Soy tu hombre, tu esposo
— "Tómalos, amplía el altavoz y escúchala decirte algo." Susana sonrió con ironía mientras de repente se llenaba de una aura inescrutable. Extendió la mano para tomar el teléfono de Joe y lo puso en modo amplificador.
La llamada fue atendida instantáneamente, transmitiendo la suave voz de Zheng Qing: "Joe…"
Guo Jiaobei, inconscientemente miró a Susana. Viendo que ella mantenía un semblante sereno y sus labios curvados en una sonrisa que no era una sonrisa, bajó la vista al teléfono sin hacer ningún comentario.
Un silencio momentáneo, luego Zheng Qing elevó su voz y gritó otra vez: "Joe…" Guo Jiaobei directamente entregó el teléfono a Susana, alzando una ceja con una expresión que parecía haber cedido completamente el control.
"Señor Zheng, por favor, no me llames tan cariñosamente en el futuro. No me gusta eso." Susana ya conocía a Zheng Qing y no jugó un papel superficial, su tono era arrogante e indiferente.
Zheng Qing al otro lado del teléfono se sorprendió, sin esperar que fuera Susana quien atendiera. Su voz suave se volvió más aguda: "¿Por qué eres tú? ¿Dónde está Joe? ¡Cómo puedes recibir sus llamadas tan libremente!?"
"Señor Zheng, tus palabras son muy interesantes," Susana rió con sarcasmo y miró a Guo Jiaobei. Él parecía no mostrar ninguna emoción, en cambio, la abrazó.
"Susana, no exagere!" Zheng Qing se enfadó tanto que su rostro pareció estreñido. Su tono se volvió iracundo: "¿Crees que al recibir mi llamada Joe no sabrá que has sido acusada de plagio en el círculo de diseños joyas?!"
Ser acusada de plagio en el círculo de diseño joyas era como un pinzón en el corazón de Susana. Ya había renunciado por eso y ahora, Zheng Qing lo mencionaba nuevamente, la ira surgió en su pecho: "Zheng Qing, ¿realmente crees que podrás forzar mi salida de Joe con eso? ¡Soñar! "
"¿Oh?" Zheng Qing extendió lenta e insistentemente su tono, dando una sensación incómoda. Luego sonrió dulcemente y cambió repentinamente a un tono frío y burlón: "Susana, no tengo intención de forzar a nadie; no te presionaré, solo te daré la opción de marcharte por ti misma."

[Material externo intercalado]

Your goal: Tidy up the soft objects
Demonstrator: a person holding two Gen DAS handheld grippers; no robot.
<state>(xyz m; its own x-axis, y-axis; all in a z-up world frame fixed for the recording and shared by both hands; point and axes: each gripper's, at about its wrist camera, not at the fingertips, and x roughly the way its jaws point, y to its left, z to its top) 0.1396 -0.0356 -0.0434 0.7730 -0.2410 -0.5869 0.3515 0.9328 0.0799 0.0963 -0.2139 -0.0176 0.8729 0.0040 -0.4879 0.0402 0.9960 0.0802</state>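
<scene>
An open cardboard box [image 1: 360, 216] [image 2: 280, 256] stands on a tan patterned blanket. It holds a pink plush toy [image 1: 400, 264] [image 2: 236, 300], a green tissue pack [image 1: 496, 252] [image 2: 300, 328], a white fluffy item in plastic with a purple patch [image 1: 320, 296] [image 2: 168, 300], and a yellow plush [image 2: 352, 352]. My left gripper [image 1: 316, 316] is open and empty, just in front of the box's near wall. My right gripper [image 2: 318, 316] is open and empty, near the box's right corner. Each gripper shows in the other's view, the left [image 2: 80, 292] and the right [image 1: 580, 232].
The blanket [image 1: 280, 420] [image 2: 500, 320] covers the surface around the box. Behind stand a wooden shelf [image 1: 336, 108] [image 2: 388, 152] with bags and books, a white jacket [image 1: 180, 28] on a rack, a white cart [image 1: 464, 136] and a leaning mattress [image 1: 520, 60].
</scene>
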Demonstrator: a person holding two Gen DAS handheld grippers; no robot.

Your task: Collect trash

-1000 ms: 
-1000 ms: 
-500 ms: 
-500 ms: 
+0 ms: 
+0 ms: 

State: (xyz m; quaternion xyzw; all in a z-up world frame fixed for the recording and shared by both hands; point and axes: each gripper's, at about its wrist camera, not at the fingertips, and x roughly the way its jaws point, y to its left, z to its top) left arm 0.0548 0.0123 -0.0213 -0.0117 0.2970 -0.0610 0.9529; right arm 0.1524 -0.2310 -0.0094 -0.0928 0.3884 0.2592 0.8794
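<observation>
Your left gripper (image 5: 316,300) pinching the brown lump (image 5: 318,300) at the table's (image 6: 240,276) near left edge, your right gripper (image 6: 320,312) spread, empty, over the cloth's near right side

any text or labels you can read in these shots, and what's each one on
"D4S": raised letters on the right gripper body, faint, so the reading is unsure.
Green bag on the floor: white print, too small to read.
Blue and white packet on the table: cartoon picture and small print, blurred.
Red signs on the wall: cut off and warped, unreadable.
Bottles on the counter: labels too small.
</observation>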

Susana no quería discutir más. Miró a Guo Jiaobei que tenía una expresión tranquila y sonriente, asintiendo con la cabeza para continuar. Por lo tanto, abrió con desdén: "Zheng Qing, me da igual lo que hagas, pero recuerda bien esto: Guo Jiaobei ahora es mi hombre, mi esposo; no permitiré a ninguna mujer tocarlo. ¡Ven y verás si te marcharé yo misma!"
"Tu hombre, tu esposo?" Zheng Qing se enfureció tanto que su sien se marcó violentamente, su voz se volvió aguda e irritante: "¿No es mío? ¿Es tuyo?"
"Susana, ¿no estás en lo más mínimo interesada en eso?" Un sarcástico reto de Susana, con una mirada que no podía ocultar su ironía. Zheng Qing se rió de rabia: "¿Crees que eres algo? Yo… ¡"
"Zheng Qing, esta estrategia no funciona." Susana interrumpió el discurso. "Si creciste juntos y pasaste tantos años juntos, ¿qué importa? Si durante estos tres años, él estuvo solo, ¿qué más da? A menos que Guo Jiaobei me diga personalmente que no desea tener nada contigo, estas palabras serán en vano."
Zheng Qing se sintió molesta por el tono firme y firme de Susana. Su corazón latía rápidamente; abrió la boca para hablar pero fue asfixiada por la ira.
Susana, viendo que no decía nada, colgó el teléfono. Se relajó después de apretar todos los nervios y se recostó en los brazos de Guo Jiaobei.